Canada has a massive resource base capable of significantly increasing production.
However, export capacity remains a bottleneck if supplies rise sharply. Meanwhile, Ottawa is introducing a new cap on emissions from the oil and gas sector in 2025 as the country strives to meet its climate commitments.
Construction of the Trans Mountain pipeline expansion — moving western Canadian oil to tidewater — is behind schedule, while the Keystone XL, Northern Gateway and Energy East pipeline proposals have all perished.
While there were 18 separate proposals in recent years to build liquefied natural gas facilities off Canada’s west coast, only the massive LNG Canada development is under construction. The Coastal GasLink pipeline, being built by TC Energy to move gas from the Montney formation to the facility, faces ongoing opposition.
“We need federal and provincial government support to expedite facility approvals, to allow new pipelines to get built, and to essentially promote our Canadian natural gas industry, not diminish it,” said Mike Rose, CEO of Tourmaline Oil Corp. the country’s largest gas producer.
“The capital is out there for these projects, private capital . . . The pools of capital need assurance that there is a long-term commitment to growing Canada’s LNG business.”
Rose estimates Western Canada has the resource base to support up to 10 bcf a day of gas exports from facilities off the Pacific coast. Canadian LNG could displace higher-emitting sources of energy such as coal now used in other countries, he added.
None of this means Canadian producers can’t do more to lower their own emissions; they should. Most petroleum producers are investing time and money to curb their emissions per barrel, and most oilsands operators have set a target of net-zero emissions by 2050.

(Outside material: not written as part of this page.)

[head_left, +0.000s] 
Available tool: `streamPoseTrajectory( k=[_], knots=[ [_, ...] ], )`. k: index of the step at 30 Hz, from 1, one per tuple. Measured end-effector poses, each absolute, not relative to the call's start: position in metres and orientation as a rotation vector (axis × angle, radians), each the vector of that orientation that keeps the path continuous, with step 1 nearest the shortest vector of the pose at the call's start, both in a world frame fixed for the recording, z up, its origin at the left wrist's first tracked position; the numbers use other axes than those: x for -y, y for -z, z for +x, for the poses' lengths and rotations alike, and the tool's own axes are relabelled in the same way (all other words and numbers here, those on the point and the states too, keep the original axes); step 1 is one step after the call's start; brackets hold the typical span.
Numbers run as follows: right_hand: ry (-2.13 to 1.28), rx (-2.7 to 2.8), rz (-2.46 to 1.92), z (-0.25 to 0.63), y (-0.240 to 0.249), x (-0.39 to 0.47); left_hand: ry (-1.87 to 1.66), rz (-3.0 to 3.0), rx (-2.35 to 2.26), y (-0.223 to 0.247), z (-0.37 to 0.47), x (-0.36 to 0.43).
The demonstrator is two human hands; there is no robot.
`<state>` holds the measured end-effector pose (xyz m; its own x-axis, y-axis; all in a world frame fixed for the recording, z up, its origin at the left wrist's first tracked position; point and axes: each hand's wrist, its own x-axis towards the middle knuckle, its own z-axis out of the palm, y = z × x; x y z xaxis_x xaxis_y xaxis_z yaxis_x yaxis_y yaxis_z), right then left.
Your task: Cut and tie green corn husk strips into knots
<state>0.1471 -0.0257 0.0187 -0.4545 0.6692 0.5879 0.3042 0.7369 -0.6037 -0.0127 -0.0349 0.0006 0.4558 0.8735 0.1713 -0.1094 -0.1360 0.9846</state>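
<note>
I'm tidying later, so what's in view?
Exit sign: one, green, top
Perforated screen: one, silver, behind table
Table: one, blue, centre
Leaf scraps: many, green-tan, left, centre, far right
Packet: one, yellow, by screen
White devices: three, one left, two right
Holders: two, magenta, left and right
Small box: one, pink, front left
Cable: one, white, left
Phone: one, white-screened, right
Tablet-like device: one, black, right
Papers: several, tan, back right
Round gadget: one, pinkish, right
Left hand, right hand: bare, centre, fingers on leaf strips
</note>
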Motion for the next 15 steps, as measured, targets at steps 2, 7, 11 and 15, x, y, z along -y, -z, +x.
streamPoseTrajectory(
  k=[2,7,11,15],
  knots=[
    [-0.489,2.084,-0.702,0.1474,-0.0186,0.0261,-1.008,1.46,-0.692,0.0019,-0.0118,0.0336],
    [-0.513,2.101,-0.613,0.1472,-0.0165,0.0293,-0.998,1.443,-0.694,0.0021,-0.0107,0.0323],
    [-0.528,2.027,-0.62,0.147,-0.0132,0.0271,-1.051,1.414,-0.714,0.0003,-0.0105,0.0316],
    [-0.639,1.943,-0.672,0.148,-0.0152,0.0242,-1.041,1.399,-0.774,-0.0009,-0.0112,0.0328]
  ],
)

However, if Canada also wants to balance energy security considerations, a lot more production won’t arrive without federal policies that encourage future investment, and avoid stranding assets in the future.
“Two hundred thousand barrels a day isn’t going to solve the world’s energy security crisis,” said Savage.
“We need to be much more ambitious than that.”
Chris Varcoe is a Calgary Herald columnist.